▸ What this task involves
For the entries below, repeat exactly each line starting with the one that contains "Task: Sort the" and going on through the one that contains "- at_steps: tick", and no others.

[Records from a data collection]
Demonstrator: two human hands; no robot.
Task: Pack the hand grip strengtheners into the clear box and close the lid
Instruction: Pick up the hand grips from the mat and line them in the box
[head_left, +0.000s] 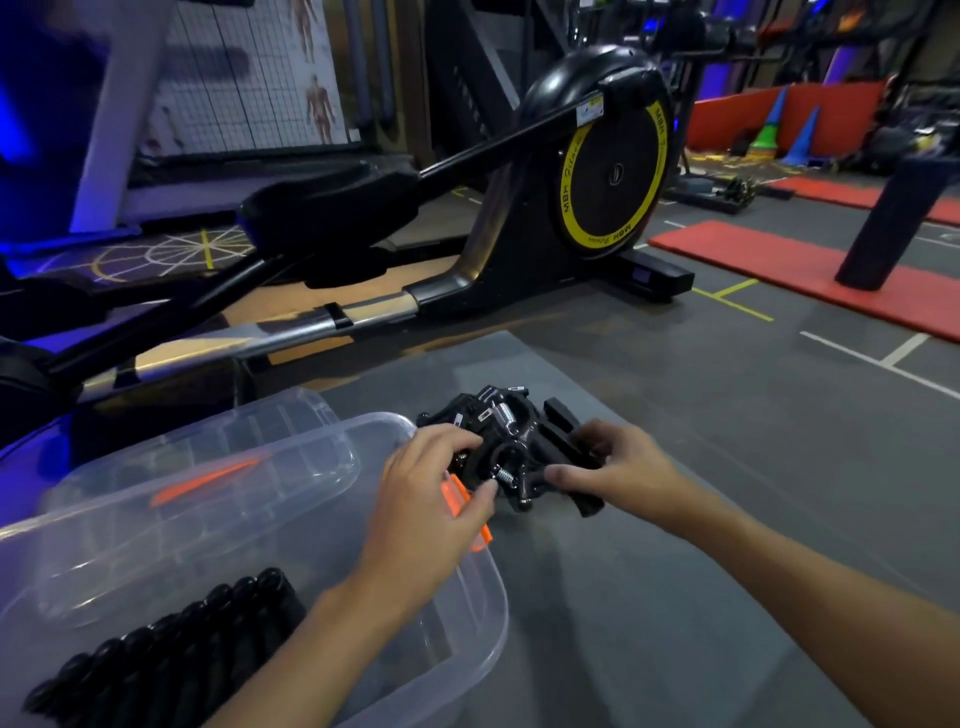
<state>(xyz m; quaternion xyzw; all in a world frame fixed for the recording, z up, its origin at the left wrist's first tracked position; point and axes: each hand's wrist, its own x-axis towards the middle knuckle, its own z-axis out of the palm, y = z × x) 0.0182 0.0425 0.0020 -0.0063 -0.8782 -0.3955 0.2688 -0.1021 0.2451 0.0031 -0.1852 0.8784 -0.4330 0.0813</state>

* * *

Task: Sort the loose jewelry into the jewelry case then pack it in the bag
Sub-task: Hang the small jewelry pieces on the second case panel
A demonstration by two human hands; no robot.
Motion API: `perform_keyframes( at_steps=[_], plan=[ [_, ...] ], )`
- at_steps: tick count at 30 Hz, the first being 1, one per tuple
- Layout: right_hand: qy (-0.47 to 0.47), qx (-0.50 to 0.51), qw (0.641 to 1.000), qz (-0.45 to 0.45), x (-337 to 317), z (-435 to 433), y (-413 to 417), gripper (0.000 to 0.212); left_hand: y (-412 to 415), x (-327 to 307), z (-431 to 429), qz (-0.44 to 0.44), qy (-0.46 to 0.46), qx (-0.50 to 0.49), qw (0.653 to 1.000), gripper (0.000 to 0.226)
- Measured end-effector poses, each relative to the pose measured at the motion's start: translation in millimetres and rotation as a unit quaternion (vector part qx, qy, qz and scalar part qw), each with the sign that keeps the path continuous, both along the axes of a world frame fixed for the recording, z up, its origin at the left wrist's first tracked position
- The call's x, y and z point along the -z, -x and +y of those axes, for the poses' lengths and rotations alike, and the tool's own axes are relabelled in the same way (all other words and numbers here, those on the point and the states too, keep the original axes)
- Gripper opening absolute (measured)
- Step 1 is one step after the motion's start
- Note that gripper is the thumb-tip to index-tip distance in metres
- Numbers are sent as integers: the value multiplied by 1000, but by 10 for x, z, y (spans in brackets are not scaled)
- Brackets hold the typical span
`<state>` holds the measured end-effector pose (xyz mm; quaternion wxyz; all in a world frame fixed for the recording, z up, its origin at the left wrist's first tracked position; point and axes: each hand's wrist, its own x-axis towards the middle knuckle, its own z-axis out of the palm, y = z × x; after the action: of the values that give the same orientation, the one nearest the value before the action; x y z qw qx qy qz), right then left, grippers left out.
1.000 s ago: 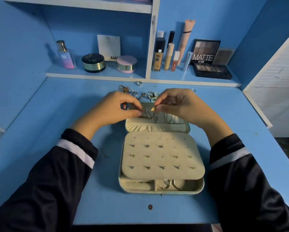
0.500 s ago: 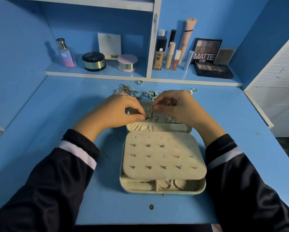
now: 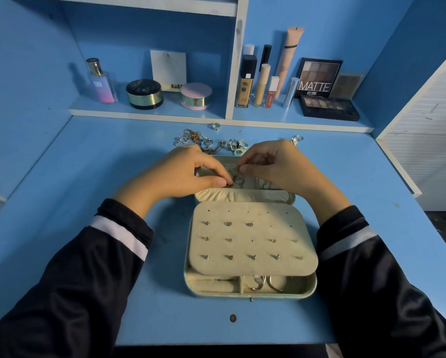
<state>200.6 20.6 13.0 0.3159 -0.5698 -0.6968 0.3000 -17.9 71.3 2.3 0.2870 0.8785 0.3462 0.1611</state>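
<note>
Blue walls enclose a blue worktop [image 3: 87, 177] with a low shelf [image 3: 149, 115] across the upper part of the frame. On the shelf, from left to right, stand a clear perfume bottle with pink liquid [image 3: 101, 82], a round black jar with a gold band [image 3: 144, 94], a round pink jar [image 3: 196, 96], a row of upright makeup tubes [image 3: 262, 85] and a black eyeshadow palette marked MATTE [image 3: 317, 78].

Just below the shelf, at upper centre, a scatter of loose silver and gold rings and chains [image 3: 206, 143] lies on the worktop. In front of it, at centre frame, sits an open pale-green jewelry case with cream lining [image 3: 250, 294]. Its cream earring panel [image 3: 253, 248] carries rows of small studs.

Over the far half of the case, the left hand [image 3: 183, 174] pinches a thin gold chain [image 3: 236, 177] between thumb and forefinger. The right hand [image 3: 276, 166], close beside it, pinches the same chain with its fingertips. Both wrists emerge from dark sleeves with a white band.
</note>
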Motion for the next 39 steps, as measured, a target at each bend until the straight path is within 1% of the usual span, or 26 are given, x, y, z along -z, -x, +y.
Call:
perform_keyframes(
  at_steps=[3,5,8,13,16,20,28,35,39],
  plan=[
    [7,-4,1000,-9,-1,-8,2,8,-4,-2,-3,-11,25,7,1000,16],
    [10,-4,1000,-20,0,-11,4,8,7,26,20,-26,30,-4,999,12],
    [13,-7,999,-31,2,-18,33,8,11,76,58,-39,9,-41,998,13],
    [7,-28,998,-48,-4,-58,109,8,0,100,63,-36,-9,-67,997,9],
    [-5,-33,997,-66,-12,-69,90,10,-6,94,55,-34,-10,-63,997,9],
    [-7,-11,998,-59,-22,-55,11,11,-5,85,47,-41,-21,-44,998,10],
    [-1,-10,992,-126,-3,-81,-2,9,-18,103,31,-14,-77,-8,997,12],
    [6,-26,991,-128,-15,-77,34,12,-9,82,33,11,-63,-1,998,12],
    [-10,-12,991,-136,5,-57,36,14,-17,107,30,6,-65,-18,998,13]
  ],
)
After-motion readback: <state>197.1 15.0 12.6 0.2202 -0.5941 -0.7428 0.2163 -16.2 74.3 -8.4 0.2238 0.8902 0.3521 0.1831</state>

▸ Solution
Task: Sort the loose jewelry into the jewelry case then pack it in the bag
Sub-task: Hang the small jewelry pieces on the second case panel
A demonstration by two human hands; no robot.
Motion API: `perform_keyframes( at_steps=[_], plan=[ [_, ...] ], )`
- at_steps: tick count at 30 Hz, the first being 1, one per tuple

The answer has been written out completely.